Task to complete>
Reproduce the entire listing word for word.

Data section>
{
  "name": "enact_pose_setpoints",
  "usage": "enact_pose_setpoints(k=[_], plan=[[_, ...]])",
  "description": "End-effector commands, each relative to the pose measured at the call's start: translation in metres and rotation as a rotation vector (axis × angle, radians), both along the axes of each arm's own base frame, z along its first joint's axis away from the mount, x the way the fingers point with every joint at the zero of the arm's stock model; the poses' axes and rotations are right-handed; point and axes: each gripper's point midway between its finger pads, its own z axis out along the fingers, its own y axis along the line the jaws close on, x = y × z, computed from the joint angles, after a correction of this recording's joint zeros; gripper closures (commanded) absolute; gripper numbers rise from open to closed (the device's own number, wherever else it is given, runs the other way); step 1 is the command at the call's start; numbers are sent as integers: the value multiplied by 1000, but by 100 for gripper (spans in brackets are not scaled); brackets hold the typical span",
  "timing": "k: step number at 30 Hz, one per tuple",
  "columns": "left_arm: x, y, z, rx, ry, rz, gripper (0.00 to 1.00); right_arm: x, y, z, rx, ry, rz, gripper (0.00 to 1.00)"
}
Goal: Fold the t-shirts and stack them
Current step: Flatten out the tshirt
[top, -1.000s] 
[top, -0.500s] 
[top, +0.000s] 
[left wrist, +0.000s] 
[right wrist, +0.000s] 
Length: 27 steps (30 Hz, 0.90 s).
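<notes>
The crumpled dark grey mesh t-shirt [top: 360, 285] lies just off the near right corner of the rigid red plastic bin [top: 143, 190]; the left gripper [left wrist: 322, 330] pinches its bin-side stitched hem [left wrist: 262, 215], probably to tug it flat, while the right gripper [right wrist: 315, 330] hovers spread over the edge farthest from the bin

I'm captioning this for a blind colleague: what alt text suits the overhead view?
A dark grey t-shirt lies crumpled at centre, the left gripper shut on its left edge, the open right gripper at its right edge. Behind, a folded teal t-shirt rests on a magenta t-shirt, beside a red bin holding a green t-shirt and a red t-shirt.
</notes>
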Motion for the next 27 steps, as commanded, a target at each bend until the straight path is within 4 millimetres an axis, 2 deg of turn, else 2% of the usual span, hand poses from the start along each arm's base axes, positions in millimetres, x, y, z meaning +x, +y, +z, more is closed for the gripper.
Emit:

Answer for the task>
{
  "name": "enact_pose_setpoints",
  "usage": "enact_pose_setpoints(k=[_], plan=[[_, ...]])",
  "description": "End-effector commands, each relative to the pose measured at the call's start: translation in metres and rotation as a rotation vector (axis × angle, radians), both along the axes of each arm's own base frame, z along its first joint's axis away from the mount, x the way the fingers point with every joint at the zero of the arm's stock model; the poses' axes and rotations are right-handed; point and axes: each gripper's point midway between its finger pads, its own z axis out along the fingers, its own y axis along the line the jaws close on, x = y × z, computed from the joint angles, after a correction of this recording's joint zeros; gripper closures (commanded) absolute; gripper numbers rise from open to closed (the device's own number, wherever else it is given, runs the other way); step 1 is the command at the call's start; numbers are sent as integers: the value multiplied by 1000, but by 100 for gripper (spans in brackets are not scaled); brackets hold the typical span",
  "timing": "k: step number at 30 Hz, one per tuple",
  "columns": "left_arm: x, y, z, rx, ry, rz, gripper (0.00 to 1.00); right_arm: x, y, z, rx, ry, rz, gripper (0.00 to 1.00)"
}
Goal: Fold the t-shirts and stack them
Current step: Flatten out the tshirt
[top, -1.000s] 
[top, -0.500s] 
[top, +0.000s] 
[left wrist, +0.000s] 
[right wrist, +0.000s] 
Length: 27 steps (30 Hz, 0.90 s).
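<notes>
The crumpled dark grey mesh t-shirt [top: 360, 285] lies just off the near right corner of the rigid red plastic bin [top: 143, 190]; the left gripper [left wrist: 322, 330] pinches its bin-side stitched hem [left wrist: 262, 215], probably to tug it flat, while the right gripper [right wrist: 315, 330] hovers spread over the edge farthest from the bin

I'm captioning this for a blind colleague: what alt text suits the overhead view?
A dark grey t-shirt lies crumpled at centre, the left gripper shut on its left edge, the open right gripper at its right edge. Behind, a folded teal t-shirt rests on a magenta t-shirt, beside a red bin holding a green t-shirt and a red t-shirt.
</notes>
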Motion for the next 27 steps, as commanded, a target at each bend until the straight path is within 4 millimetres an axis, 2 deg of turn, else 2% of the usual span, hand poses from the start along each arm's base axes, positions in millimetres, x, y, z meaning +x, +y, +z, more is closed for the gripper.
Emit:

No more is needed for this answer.